### ACTIVITY
Would you please retype, exactly, the lines of the listing below between the line with "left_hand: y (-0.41" and the line with "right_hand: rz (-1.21", inclusive?
------------------------------------------------------------
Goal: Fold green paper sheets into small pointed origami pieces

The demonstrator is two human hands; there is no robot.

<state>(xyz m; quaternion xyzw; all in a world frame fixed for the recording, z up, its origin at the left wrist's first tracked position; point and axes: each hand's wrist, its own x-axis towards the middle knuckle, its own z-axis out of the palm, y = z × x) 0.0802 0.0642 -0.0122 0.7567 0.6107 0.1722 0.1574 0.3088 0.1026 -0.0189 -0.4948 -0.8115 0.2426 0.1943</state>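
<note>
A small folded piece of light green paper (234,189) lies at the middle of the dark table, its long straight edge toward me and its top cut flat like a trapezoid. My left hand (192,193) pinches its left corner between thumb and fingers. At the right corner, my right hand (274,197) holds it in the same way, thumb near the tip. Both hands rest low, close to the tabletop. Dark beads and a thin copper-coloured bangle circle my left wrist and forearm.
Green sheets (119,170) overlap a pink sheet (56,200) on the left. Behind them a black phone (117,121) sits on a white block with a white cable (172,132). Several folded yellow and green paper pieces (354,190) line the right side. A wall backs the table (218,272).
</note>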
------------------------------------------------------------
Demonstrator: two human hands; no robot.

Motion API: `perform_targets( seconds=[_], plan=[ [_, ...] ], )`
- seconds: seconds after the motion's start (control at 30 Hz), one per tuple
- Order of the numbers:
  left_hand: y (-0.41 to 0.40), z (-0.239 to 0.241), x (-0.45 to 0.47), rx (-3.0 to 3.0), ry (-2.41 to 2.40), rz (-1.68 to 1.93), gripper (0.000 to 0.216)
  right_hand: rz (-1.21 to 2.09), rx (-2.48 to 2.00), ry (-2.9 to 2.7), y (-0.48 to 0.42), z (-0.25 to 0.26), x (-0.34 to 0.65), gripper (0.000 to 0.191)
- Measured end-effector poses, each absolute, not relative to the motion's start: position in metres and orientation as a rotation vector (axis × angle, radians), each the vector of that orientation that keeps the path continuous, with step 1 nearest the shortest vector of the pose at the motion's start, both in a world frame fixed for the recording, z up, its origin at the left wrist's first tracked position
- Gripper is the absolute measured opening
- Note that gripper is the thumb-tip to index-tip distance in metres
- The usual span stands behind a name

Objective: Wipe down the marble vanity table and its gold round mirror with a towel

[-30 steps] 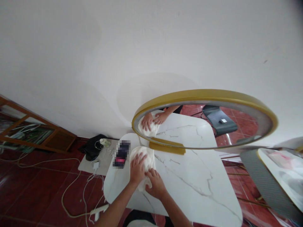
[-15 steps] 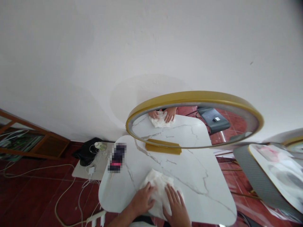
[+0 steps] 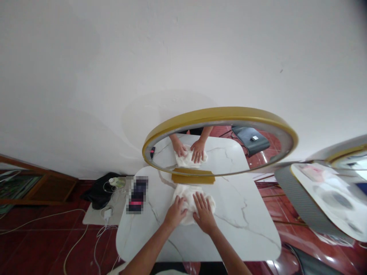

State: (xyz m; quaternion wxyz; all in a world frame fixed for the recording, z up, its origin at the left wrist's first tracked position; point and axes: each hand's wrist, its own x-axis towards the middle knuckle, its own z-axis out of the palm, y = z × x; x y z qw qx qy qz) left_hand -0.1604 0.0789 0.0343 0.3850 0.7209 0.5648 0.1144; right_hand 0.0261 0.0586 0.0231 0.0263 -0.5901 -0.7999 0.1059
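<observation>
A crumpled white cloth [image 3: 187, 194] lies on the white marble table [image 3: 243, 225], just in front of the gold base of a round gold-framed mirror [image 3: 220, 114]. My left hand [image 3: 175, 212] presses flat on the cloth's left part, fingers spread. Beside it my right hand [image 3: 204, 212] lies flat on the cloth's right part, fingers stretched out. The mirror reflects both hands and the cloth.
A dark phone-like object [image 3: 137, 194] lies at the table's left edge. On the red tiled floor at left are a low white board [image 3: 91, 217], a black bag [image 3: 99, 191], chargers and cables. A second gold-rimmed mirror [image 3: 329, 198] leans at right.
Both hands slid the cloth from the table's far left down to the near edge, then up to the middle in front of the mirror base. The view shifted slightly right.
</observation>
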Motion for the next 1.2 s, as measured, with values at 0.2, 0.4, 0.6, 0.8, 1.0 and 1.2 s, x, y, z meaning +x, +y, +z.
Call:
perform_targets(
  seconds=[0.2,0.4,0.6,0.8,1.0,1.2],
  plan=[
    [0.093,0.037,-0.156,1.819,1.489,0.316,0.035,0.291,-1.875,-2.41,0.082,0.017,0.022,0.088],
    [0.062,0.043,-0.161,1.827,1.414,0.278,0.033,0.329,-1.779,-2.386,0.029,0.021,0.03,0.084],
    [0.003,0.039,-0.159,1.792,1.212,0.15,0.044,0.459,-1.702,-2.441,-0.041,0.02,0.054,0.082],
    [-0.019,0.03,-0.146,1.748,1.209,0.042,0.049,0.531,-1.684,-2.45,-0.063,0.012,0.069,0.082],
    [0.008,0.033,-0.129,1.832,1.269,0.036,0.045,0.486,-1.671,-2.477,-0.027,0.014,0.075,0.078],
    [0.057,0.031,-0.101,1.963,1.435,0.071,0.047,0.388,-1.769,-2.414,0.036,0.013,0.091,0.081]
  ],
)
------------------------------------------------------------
### RESPONSE AREA
  left_hand: y (-0.41 to 0.40), z (-0.239 to 0.241), x (-0.45 to 0.47), rx (-3.0 to 3.0), ry (-2.41 to 2.40), rz (-1.68 to 1.93), gripper (0.000 to 0.216)
  right_hand: rz (-1.21 to 2.09), rx (-2.48 to 2.00), ry (-2.9 to 2.7), y (-0.48 to 0.42), z (-0.25 to 0.26), x (-0.34 to 0.65), gripper (0.000 to 0.191)

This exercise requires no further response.